感想を書くのをサボってたので、まとめて書いときます。

アルジャナン・ブラックウッド
「The Man-Eater」
マレーの農園主パターソンのもとにノーマンというイギリス人がしもべのマレー人サカを連れて泊まりに来るが、彼は客たちの何となく獣じみた目が気に入らなかった。そんな折、農園の近くで人が虎に襲われる事件が多発する。

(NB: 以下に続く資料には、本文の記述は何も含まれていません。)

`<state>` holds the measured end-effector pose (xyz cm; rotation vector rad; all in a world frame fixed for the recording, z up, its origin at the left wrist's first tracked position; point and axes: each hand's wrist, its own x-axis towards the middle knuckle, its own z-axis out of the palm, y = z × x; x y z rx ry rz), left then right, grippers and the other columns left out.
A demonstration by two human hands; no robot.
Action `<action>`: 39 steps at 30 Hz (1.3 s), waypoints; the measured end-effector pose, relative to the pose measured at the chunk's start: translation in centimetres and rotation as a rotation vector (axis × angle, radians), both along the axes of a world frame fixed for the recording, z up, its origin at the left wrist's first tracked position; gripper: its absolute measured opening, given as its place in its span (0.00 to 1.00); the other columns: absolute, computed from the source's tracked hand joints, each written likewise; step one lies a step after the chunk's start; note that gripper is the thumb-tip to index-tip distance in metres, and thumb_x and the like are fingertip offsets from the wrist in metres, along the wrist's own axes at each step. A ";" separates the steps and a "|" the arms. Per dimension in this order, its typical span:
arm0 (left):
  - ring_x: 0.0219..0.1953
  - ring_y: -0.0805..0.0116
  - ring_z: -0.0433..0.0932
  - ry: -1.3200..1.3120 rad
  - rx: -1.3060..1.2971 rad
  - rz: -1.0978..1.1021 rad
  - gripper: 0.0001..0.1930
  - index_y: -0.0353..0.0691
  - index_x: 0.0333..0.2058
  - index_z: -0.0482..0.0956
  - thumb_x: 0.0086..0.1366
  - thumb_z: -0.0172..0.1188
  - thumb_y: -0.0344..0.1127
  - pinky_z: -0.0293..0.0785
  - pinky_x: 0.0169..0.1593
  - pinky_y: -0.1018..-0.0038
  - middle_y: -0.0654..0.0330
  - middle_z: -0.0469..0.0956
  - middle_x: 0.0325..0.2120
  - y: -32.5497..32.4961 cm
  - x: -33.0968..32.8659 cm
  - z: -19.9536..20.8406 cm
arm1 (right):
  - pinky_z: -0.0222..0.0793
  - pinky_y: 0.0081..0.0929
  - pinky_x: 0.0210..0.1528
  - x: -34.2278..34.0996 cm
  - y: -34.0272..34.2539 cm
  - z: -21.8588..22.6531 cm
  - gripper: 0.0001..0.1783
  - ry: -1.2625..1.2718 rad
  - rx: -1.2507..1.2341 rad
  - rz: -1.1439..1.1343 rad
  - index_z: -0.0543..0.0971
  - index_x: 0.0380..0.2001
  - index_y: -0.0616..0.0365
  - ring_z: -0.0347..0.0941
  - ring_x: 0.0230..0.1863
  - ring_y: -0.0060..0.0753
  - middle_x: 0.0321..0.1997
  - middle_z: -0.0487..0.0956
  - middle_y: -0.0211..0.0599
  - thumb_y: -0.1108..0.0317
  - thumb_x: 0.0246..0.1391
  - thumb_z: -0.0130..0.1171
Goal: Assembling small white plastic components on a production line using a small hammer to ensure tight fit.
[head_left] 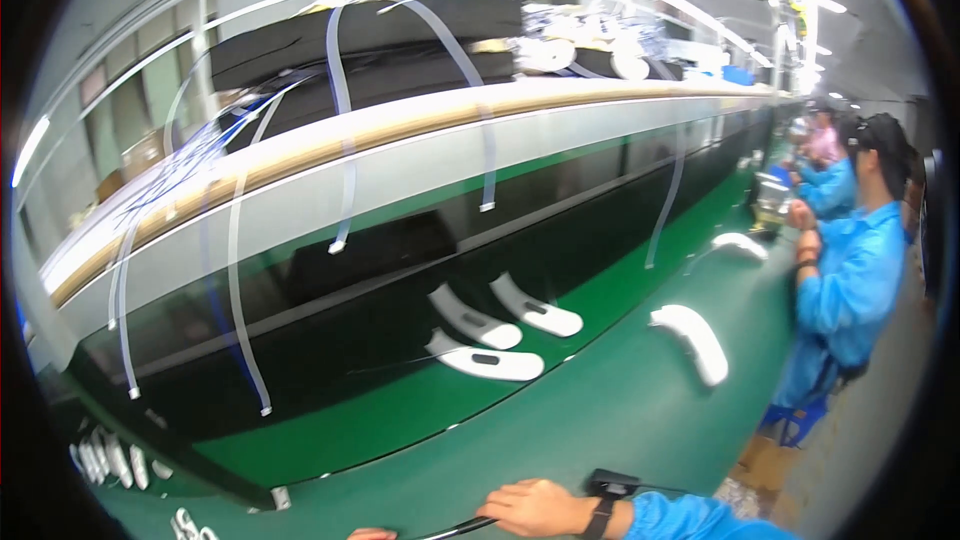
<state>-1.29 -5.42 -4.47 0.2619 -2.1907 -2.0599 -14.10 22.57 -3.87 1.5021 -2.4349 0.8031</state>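
My right hand [535, 508], in a blue sleeve with a dark band at the wrist, is at the bottom of the view. Its fingers close on a thin, shiny black cable-like piece [458, 528] that runs left toward the lower edge. Only a bit of my left hand [372, 534] shows at that edge, near the piece's other end; its fingers are mostly cut off. Right beside my right wrist lies a small black box-shaped device [612, 483] with a thin lead.
White curved shells [510, 368] lie on the green belt [330, 450] ahead. Another white shell [700, 345] rests on the green bench [600, 410]. Ribbon cables [341, 180] hang from the shelf. Co-workers in blue [850, 280] sit at the right. White parts [115, 460] stand lower left.
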 end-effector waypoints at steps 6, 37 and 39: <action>0.41 0.73 0.76 0.117 -0.061 0.021 0.19 0.35 0.54 0.73 0.63 0.59 0.25 0.76 0.39 0.79 0.58 0.71 0.53 -0.7 -0.3 -1.8 | 0.74 0.24 0.30 -0.8 -0.4 0.2 0.20 0.045 0.128 -0.001 0.78 0.43 0.43 0.75 0.33 0.24 0.33 0.75 0.20 0.62 0.42 0.65; 0.34 0.78 0.74 -0.003 0.060 -0.073 0.19 0.36 0.56 0.70 0.67 0.57 0.29 0.71 0.32 0.82 0.62 0.77 0.41 0.1 0.0 -1.7 | 0.74 0.28 0.28 -0.9 -0.8 0.6 0.10 -0.022 0.068 -0.059 0.80 0.33 0.46 0.77 0.28 0.31 0.28 0.76 0.24 0.65 0.43 0.65; 0.33 0.78 0.74 -0.003 0.064 -0.060 0.19 0.36 0.56 0.70 0.66 0.57 0.29 0.71 0.32 0.82 0.62 0.77 0.40 0.2 0.0 -1.7 | 0.74 0.28 0.28 -1.0 -0.8 0.6 0.10 -0.024 0.073 -0.062 0.80 0.33 0.46 0.77 0.28 0.31 0.27 0.76 0.24 0.65 0.43 0.65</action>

「犬のキャンプ」「片袖」と同様、強い感情が獣の姿をとって体外に現れる……という話。ラストも同じような感じ。重苦しい密林と、ノーマンたちのどこか妙な言動・風体が合わさり、異様な雰囲気が立ちあがる。……が、分量の割にまわりくどい気がしないでもない。

「La Mauvaise Riche」
語り手の「わたし」はジュラ山脈のいとこの家に滞在していた。いとこの娘イジーは近くに住む悪名高い老婆コービヤと親交があり、いとこと妻はよく思っていなかったが、老婆が亡くなっても墓に花を供えたりしていた。

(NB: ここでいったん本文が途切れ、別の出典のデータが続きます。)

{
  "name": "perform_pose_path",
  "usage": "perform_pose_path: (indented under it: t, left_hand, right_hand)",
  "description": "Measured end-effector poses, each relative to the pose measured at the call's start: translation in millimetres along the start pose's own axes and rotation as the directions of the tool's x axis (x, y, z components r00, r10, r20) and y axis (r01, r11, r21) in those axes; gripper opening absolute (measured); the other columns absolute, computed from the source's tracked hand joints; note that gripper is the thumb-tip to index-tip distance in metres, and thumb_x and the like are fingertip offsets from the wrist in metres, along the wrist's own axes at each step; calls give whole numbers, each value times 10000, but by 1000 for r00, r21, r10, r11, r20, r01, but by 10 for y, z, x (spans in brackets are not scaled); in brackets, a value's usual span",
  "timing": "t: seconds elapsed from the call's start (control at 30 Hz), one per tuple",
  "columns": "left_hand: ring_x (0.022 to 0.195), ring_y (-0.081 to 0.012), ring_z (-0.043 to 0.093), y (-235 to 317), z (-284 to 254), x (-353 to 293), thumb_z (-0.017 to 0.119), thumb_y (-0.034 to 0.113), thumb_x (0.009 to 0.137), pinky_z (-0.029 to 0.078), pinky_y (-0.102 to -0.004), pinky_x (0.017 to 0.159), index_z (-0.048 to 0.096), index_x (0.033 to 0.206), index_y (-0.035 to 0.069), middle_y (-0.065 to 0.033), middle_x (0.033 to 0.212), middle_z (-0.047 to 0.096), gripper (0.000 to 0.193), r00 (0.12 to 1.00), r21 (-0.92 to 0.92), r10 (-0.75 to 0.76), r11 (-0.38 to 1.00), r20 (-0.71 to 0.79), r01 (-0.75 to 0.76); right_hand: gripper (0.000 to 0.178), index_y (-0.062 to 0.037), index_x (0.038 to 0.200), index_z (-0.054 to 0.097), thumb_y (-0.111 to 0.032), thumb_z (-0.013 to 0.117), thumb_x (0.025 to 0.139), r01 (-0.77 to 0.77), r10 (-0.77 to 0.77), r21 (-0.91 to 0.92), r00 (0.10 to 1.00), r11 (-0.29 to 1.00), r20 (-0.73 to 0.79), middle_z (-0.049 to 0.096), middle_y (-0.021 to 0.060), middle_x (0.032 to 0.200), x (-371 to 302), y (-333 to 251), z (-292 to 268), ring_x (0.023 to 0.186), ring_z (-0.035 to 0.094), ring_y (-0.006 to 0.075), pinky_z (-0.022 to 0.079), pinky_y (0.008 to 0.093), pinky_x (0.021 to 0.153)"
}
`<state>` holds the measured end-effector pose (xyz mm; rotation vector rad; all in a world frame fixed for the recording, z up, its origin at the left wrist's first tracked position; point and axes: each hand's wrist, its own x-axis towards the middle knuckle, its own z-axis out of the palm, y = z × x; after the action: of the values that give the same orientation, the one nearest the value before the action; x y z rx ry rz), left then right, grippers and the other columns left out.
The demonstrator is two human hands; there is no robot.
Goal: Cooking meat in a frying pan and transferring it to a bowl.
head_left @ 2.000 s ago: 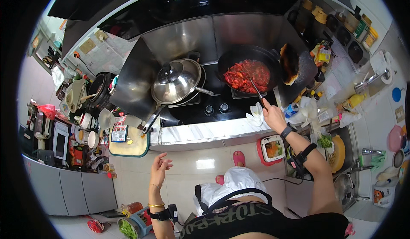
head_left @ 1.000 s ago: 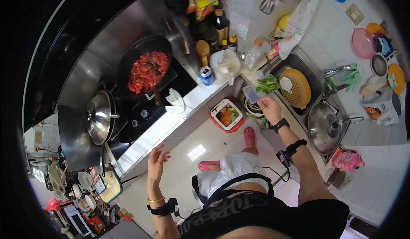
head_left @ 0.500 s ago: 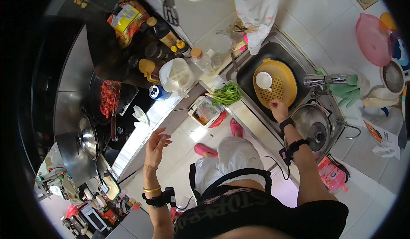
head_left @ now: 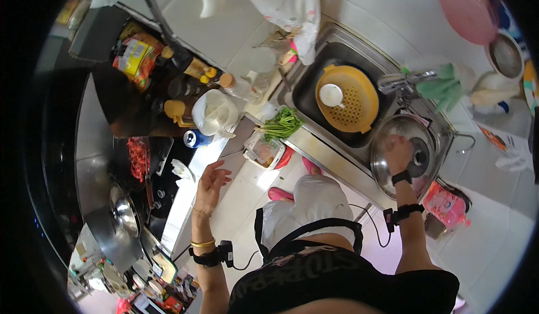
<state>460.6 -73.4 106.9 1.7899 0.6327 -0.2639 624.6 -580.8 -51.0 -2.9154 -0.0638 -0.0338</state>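
Note:
My right hand is over the round metal pan with a glass lid, beside the lid's dark knob. Motion smears its fingers, so whether they grip anything is unclear. My left hand hangs in the air near the counter edge, fingers loosely apart and nothing in it. In the sink lies a yellow colander with a small white cup inside. A bunch of leafy greens rests at the counter corner between my hands.
A pan of red meat and a shiny metal lid are on the left. A blue can, a white tub and bottles line the counter. The faucet and green gloves are behind the sink.
My right hand has moved from the colander's near edge rightward to the lidded pan. My left hand stays raised and loosely spread. The whole view has shifted somewhat.

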Motion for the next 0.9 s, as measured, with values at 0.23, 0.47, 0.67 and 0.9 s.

老婆と生前に交わした約束を破ったために(というか破らざるをえなくなった)老婆の怨念(?)が甦る……という短篇、すぐとなりにいた娘が老婆に変貌するところはなかなか恐ろしい。

「The Stranger」
モアランド大佐はかつて恋をしていた婦人の見舞いに来ていた。そこへ妙に背が高い男がやってくるが、「また来ます」という言葉を残して彼は消えてしまう。

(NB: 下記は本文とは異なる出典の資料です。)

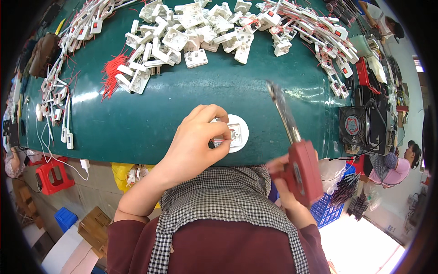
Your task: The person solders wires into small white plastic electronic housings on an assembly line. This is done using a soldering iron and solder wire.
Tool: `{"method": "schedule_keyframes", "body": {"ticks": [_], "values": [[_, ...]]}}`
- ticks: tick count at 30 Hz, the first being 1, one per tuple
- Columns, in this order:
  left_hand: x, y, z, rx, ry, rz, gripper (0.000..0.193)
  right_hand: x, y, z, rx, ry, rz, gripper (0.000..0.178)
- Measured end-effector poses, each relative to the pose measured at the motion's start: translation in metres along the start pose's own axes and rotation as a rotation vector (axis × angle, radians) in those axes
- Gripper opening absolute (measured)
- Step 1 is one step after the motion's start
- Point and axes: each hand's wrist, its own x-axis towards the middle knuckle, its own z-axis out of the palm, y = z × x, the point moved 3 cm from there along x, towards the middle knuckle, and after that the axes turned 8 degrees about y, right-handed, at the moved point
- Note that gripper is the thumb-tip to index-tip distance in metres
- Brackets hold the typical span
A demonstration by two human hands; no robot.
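Tabletop: a green, glossy tabletop, with a heap of white plastic housings at the far side and a bundle of red wires left of it.
Round white piece: a disc-shaped piece lying on the tabletop close to the near edge.
Left hand: fingers curled over the left side of the piece; whether they pinch something small inside, I cannot tell.
Right hand: wrapped around the handle of a red tool, its metal shaft angled up, well apart from the piece.
Fingertip risk: a badly aimed shaft could strike the left hand, whose fingers crowd the piece.
Skid risk: a light hold on the glossy surface could let the piece turn or slide off the edge.
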Motion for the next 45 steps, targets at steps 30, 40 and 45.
{"method": "schedule_keyframes", "body": {"ticks": [30,40,45], "values": [[-0.016,-0.002,0.017,-0.071,0.279,-0.048,0.008,-0.038,-0.024,-0.058,-0.279,-0.147,0.146,0.065],[-0.016,0.001,0.017,-0.029,0.289,-0.054,0.007,-0.027,-0.033,-0.055,-0.374,-0.169,0.113,0.064],[-0.017,0.003,0.016,-0.022,0.284,-0.054,0.006,-0.030,-0.033,-0.058,-0.430,-0.174,0.075,0.064]]}}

件の婦人は奇跡的に回復し、大佐はやがて彼女と結婚して幸せな日々を送っていたが……
何となく察せられるが、謎の男は死の使いみたいな存在ぽい。もちろん恐怖もあるんだけど、同時に死によって愛する者と永遠に添い遂げるという暗いよろこびも描かれている。

「Lock Your Door」
ラジオ怪談。
勇敢な婦人であるジェンキンスは、寝る前に部屋に鍵をかけることを習慣としていた。ある夜、列車が荒野の真ん中で脱線してしまったため、駅のポーターに教えてもらった家に泊まることになる。すると誰もいない部屋なのに「鍵をかけなさい」という声がしてきて……
無口で不気味な家の主人、無人の部屋の声など不穏な雰囲気には鬼気迫るものがある。ぞっとする話ではあるけど、主人公の婦人が気丈かつ勇気凛々なのであまり湿っぽくならないのもいい。